Dataset items
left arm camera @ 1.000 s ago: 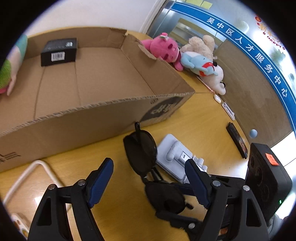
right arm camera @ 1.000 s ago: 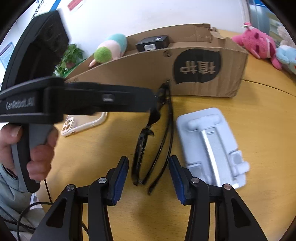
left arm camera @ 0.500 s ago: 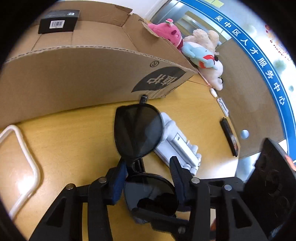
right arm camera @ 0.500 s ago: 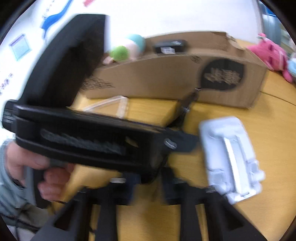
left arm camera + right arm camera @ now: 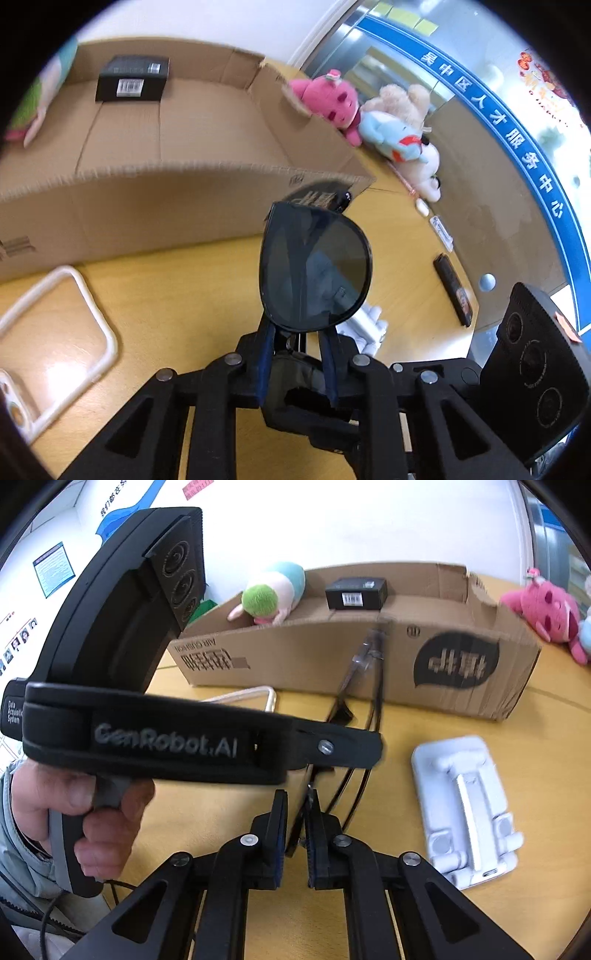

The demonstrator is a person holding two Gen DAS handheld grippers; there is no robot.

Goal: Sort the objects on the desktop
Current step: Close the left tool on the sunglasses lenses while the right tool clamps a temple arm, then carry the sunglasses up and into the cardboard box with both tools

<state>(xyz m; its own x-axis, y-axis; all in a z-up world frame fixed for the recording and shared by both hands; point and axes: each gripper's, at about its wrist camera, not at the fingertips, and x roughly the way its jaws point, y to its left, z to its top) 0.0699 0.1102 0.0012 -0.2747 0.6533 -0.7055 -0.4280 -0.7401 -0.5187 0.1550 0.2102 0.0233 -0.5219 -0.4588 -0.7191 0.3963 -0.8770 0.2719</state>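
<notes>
Black sunglasses [image 5: 314,269] stand upright in my left gripper [image 5: 297,354], which is shut on their bridge and holds them above the wooden table [image 5: 177,288]. In the right wrist view the sunglasses [image 5: 364,709] show edge-on behind the left gripper's body. My right gripper [image 5: 296,825] is shut on the sunglasses' near end. The open cardboard box [image 5: 155,155] lies just beyond, holding a black box [image 5: 133,79] and a green and blue plush [image 5: 273,592].
A white phone stand [image 5: 467,805] lies on the table right of my right gripper. A clear phone case [image 5: 48,339] lies at left. Pink [image 5: 328,103], blue and white plush toys sit right of the box. A dark phone [image 5: 452,290] lies far right.
My left gripper closed on the sunglasses and lifted them off the table. My right gripper also closed on them. The view rose above the box wall.
</notes>
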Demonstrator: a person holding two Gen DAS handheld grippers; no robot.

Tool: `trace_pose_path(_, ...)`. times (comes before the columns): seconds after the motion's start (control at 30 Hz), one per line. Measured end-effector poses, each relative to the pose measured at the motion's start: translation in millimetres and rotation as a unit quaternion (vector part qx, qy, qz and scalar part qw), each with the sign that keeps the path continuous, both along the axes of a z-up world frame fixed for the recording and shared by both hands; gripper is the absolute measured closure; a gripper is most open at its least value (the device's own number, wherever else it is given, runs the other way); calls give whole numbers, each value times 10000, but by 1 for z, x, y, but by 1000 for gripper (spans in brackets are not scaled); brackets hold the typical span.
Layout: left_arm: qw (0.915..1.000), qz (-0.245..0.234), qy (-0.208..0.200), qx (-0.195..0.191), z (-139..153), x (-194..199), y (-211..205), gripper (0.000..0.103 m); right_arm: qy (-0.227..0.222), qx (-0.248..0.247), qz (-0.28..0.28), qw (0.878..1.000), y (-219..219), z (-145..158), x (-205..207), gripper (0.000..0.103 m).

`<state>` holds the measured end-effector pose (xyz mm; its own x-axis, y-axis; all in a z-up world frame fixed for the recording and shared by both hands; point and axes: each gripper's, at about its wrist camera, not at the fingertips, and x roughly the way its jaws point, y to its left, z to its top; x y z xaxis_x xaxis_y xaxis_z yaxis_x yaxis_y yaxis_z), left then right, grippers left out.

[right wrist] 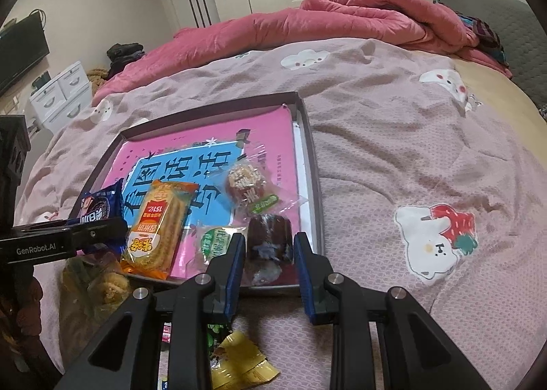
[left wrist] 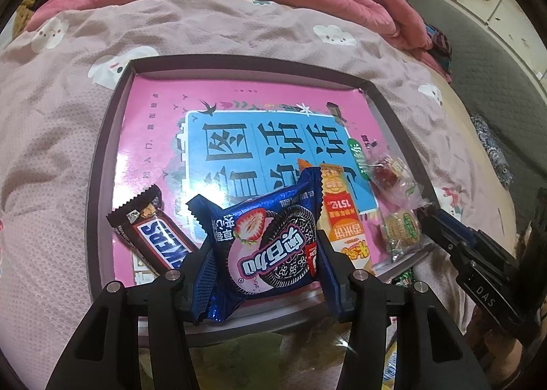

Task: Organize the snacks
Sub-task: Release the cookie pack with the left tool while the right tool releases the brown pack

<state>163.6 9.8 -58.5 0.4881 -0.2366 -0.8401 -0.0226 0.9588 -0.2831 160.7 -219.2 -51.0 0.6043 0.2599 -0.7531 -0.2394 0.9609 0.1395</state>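
Blue strawberry cookie pack (left wrist: 270, 246) pinched across its width in the left gripper (left wrist: 263, 263), jaws about half open around it, pads pressed into the crinkled wrapper, held just over the near edge of the tray (left wrist: 102, 164). Dark-wrapped snack (right wrist: 270, 243) clamped in the right gripper (right wrist: 269, 253), jaws nearly closed on it, at the tray's near right corner; resting on the tray floor or just above it, cannot tell.

Already lying in the tray, on the pink printed sheet (left wrist: 164, 109) lining it: Snickers bar (left wrist: 154, 232) at the near left, orange rice-cracker pack (left wrist: 345, 215) slanted beside the cookie pack, clear-wrapped red sweet (left wrist: 389, 174) further right, green-labelled biscuit packet (left wrist: 403, 229) near the right wall. All bunched toward the near side; far half of the tray bare of snacks.

Outside the tray, not yet sorted: a clear bag of yellowish snacks (right wrist: 99, 284) by the near left corner, gold wrappers (right wrist: 242, 362) and a green packet (right wrist: 215, 338) on the bedsheet (right wrist: 410, 150) below the right gripper.

Roughly midway by the look of it: four items in, two in the grippers at the point of being set down, a handful left on the bed. Pink quilt (right wrist: 342, 17) heaped beyond, well apart from the work.
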Motion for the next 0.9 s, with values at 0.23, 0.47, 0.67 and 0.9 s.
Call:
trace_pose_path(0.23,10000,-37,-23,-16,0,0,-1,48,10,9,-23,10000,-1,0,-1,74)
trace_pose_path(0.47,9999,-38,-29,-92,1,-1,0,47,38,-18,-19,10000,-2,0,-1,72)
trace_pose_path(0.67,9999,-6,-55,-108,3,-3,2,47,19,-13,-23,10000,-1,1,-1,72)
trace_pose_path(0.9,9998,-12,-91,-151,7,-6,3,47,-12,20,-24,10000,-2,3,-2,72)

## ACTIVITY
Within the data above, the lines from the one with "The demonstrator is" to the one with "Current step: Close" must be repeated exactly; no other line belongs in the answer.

## REPLY
The demonstrator is a person holding two Gen DAS handheld grippers; there is no robot.

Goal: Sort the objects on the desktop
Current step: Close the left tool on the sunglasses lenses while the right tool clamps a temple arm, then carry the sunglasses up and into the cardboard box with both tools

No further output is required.